- Extracted records:
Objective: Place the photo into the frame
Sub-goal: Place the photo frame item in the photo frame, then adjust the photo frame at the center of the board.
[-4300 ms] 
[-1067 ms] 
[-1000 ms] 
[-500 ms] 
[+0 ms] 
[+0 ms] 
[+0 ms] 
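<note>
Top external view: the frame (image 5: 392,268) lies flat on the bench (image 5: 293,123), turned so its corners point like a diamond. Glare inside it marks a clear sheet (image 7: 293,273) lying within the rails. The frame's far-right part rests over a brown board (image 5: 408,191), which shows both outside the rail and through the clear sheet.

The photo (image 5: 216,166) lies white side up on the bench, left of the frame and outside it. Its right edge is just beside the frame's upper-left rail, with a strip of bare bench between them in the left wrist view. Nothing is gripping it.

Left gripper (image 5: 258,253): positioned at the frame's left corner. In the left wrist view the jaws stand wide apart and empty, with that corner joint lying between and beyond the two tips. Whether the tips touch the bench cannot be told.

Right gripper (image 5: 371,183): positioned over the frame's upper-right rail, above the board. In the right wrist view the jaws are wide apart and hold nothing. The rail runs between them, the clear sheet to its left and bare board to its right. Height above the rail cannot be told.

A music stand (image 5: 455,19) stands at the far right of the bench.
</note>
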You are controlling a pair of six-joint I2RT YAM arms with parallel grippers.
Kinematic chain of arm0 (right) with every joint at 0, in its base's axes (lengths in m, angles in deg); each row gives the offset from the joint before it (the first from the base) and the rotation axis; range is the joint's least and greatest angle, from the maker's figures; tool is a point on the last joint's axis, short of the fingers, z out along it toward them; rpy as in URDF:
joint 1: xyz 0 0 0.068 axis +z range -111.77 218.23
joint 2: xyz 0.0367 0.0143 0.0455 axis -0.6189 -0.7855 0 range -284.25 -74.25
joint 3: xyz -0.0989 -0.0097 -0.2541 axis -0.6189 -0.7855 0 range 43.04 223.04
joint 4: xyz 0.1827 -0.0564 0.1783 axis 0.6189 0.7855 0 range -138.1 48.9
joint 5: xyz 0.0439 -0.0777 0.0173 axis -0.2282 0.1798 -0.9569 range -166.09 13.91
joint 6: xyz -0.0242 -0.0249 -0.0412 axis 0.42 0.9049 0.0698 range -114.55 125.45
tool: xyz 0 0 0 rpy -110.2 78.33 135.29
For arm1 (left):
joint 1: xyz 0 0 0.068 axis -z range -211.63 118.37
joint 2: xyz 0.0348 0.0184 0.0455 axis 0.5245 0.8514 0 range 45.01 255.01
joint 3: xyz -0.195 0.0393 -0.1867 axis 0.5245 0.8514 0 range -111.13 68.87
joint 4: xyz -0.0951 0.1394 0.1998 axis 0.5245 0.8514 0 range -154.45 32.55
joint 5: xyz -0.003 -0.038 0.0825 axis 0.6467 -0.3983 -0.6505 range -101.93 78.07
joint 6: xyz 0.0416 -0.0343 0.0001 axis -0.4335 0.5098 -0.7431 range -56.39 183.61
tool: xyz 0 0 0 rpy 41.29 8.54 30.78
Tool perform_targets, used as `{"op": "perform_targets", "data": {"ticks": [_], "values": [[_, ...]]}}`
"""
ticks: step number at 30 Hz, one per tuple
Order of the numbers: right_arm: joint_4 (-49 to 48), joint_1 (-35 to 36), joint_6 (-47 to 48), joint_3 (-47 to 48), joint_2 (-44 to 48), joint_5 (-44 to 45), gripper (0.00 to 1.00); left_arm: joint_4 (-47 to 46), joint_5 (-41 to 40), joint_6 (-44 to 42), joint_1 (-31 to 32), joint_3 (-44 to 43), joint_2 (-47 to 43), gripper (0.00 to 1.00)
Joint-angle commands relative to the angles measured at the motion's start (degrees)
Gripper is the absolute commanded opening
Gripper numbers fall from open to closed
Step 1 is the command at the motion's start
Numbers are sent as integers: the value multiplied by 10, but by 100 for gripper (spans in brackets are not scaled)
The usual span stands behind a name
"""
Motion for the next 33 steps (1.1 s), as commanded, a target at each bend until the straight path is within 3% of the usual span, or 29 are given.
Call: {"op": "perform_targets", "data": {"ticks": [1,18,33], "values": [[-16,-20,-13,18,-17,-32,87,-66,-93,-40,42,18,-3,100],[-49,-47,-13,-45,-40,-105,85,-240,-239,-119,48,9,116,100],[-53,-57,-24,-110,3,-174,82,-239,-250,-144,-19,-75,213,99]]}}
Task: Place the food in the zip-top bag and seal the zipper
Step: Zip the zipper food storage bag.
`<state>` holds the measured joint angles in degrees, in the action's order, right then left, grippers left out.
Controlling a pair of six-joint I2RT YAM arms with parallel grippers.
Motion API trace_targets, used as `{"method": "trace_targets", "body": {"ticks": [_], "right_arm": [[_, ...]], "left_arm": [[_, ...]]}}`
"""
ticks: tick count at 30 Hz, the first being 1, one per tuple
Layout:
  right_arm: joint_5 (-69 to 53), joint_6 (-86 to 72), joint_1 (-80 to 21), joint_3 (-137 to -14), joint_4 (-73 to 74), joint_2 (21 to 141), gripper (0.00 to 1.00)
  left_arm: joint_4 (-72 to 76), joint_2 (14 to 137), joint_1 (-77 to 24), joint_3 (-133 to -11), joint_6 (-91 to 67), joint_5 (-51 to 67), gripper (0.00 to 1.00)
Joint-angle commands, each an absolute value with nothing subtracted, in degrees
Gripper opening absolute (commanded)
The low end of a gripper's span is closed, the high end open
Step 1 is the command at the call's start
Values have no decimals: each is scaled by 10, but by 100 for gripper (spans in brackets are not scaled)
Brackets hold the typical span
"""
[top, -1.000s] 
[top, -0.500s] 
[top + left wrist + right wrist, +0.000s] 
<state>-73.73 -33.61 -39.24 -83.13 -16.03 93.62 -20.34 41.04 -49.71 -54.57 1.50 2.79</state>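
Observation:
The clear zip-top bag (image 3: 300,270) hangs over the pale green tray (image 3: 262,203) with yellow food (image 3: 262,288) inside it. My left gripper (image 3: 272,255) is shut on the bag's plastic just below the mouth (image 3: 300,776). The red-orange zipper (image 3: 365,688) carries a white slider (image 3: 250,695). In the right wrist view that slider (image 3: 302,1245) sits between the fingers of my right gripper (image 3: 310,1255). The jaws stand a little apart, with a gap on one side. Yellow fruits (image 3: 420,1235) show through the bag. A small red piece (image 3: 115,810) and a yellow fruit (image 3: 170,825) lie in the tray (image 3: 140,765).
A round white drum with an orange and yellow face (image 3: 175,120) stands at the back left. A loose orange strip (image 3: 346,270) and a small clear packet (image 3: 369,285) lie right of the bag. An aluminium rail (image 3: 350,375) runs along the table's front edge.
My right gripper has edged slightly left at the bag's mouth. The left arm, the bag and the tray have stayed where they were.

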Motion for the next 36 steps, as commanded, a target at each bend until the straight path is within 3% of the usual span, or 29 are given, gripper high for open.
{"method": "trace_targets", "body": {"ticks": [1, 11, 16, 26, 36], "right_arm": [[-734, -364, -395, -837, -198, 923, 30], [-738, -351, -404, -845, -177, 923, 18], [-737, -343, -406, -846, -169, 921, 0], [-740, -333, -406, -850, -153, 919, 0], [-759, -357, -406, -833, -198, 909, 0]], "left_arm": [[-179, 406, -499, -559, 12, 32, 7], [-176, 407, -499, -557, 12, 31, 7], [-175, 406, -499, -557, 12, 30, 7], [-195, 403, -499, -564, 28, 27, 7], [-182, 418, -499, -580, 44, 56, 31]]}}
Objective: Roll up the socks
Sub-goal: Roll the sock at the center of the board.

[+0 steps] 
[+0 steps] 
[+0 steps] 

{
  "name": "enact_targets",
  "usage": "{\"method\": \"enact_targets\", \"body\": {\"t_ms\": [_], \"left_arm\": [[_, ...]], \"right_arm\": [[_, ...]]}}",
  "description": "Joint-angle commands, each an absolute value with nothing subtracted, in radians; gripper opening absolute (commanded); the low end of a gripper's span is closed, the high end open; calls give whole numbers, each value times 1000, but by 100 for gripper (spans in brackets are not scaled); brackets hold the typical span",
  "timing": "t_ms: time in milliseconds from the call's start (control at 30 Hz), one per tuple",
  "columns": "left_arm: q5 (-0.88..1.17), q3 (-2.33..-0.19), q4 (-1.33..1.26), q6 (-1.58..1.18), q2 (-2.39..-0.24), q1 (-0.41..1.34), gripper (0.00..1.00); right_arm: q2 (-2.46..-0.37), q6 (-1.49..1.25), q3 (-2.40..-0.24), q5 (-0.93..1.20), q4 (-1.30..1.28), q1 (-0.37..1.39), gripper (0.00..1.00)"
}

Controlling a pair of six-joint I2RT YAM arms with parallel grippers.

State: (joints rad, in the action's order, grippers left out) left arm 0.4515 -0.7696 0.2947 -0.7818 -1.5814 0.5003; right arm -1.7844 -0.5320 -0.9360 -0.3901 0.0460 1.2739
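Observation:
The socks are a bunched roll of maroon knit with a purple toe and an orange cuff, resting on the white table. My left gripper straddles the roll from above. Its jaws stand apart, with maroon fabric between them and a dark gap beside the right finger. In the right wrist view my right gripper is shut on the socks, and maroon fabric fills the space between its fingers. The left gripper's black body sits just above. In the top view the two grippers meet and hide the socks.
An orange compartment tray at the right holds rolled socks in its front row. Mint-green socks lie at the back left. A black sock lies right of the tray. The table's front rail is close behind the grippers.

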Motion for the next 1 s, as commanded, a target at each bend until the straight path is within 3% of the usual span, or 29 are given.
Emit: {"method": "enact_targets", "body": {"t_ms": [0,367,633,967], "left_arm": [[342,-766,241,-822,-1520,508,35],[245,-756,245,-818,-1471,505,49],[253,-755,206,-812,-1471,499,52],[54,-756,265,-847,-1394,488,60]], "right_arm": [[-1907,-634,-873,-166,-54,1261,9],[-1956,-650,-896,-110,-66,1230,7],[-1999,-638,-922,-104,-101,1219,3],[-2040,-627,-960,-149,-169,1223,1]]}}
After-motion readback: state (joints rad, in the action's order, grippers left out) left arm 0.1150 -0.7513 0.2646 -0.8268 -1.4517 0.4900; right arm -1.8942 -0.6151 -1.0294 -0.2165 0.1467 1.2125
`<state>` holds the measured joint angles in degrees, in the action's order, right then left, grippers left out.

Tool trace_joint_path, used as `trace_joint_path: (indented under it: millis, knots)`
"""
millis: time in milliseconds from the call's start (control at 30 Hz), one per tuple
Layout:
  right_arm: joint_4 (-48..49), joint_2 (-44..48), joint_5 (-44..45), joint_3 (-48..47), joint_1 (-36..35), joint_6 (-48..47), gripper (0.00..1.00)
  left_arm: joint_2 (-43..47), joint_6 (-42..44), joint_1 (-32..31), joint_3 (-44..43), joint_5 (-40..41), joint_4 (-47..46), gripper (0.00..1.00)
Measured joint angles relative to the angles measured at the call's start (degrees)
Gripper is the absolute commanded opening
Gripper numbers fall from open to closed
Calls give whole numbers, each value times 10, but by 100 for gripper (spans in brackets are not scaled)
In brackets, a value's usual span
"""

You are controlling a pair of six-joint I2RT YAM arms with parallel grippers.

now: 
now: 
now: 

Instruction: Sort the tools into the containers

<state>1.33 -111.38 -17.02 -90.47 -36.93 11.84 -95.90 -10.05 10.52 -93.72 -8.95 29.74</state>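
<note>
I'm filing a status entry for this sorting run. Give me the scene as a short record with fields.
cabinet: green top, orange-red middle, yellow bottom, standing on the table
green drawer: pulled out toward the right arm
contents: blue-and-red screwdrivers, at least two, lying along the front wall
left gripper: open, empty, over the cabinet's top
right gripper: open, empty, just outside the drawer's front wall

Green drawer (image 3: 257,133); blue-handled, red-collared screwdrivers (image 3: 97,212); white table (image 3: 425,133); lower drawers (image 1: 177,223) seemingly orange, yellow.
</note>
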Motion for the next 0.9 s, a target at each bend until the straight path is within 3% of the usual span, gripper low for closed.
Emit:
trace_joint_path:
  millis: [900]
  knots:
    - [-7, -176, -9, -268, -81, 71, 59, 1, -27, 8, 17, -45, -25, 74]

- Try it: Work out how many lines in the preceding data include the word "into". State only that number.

- Output for this task: 2